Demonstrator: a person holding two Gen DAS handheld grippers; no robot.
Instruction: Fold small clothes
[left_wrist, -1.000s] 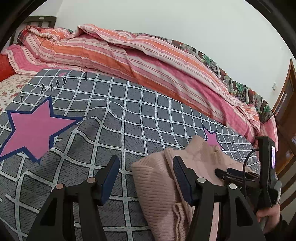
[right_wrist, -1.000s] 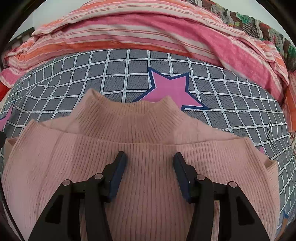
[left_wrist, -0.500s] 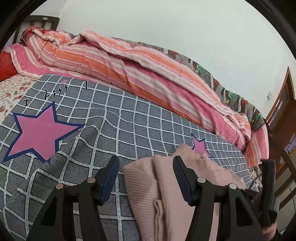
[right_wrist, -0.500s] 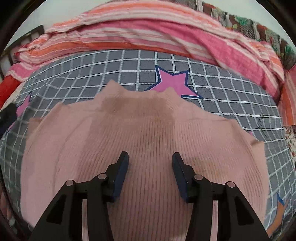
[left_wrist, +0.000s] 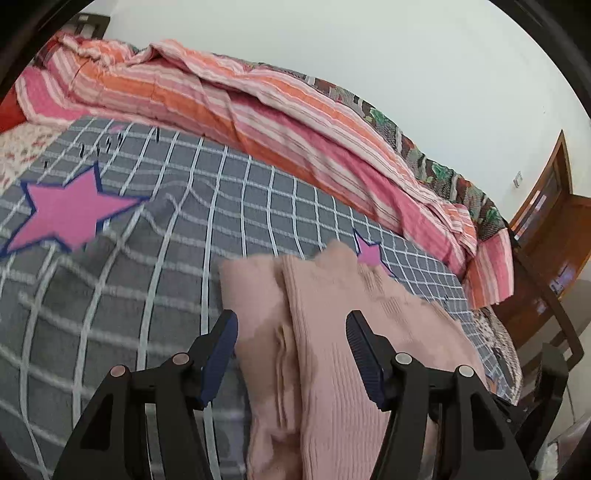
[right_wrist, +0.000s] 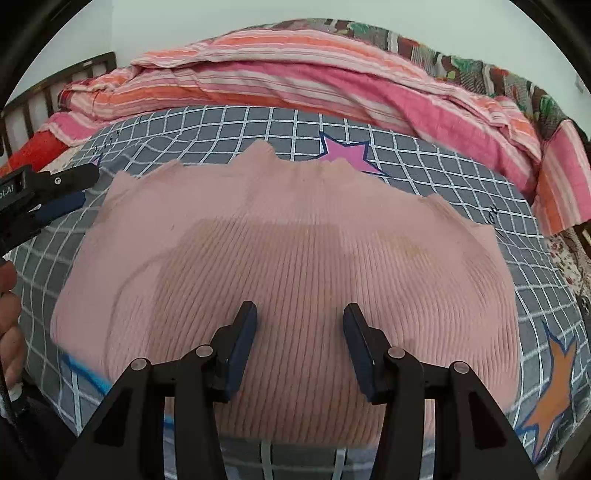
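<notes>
A pink ribbed sweater (right_wrist: 288, 251) lies folded on the grey checked bedspread (right_wrist: 424, 166), its collar pointing toward the far side. My right gripper (right_wrist: 300, 310) hovers open over the sweater's near half, with nothing between its fingers. My left gripper (left_wrist: 291, 321) is open above the sweater's (left_wrist: 325, 295) left folded edge, where a doubled layer of knit shows. The left gripper (right_wrist: 86, 186) also appears at the left of the right wrist view, apart from the cloth.
A striped pink and orange quilt (left_wrist: 258, 110) is heaped along the far side of the bed. The bedspread (left_wrist: 147, 277) has pink stars. A wooden door (left_wrist: 546, 221) stands at right, a dark headboard (right_wrist: 55, 85) at left. A person's hand (right_wrist: 9, 314) shows at the left edge.
The right gripper has drawn back toward the sweater's near edge, so more of the garment shows. The left gripper has shifted sideways until the sweater's folded edge sits between its fingers in view.
</notes>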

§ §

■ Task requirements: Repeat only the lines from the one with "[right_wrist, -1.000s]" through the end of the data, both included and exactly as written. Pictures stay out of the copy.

■ Solution below:
[right_wrist, -1.000s] 
[left_wrist, -0.500s] 
[right_wrist, -0.500s] 
[left_wrist, +0.000s] 
[right_wrist, +0.000s] 
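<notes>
A pink ribbed sweater (right_wrist: 288, 251) lies folded on the grey checked bedspread (right_wrist: 424, 166), its collar pointing toward the far side. My right gripper (right_wrist: 300, 310) hovers open over the sweater's near half, with nothing between its fingers. My left gripper (left_wrist: 291, 321) is open above the sweater's (left_wrist: 325, 295) left folded edge, where a doubled layer of knit shows. The left gripper (right_wrist: 86, 186) also appears at the left of the right wrist view, apart from the cloth.
A striped pink and orange quilt (left_wrist: 258, 110) is heaped along the far side of the bed. The bedspread (left_wrist: 147, 277) has pink stars. A wooden door (left_wrist: 546, 221) stands at right, a dark headboard (right_wrist: 55, 85) at left. A person's hand (right_wrist: 9, 314) shows at the left edge.
The right gripper has drawn back toward the sweater's near edge, so more of the garment shows. The left gripper has shifted sideways until the sweater's folded edge sits between its fingers in view.
</notes>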

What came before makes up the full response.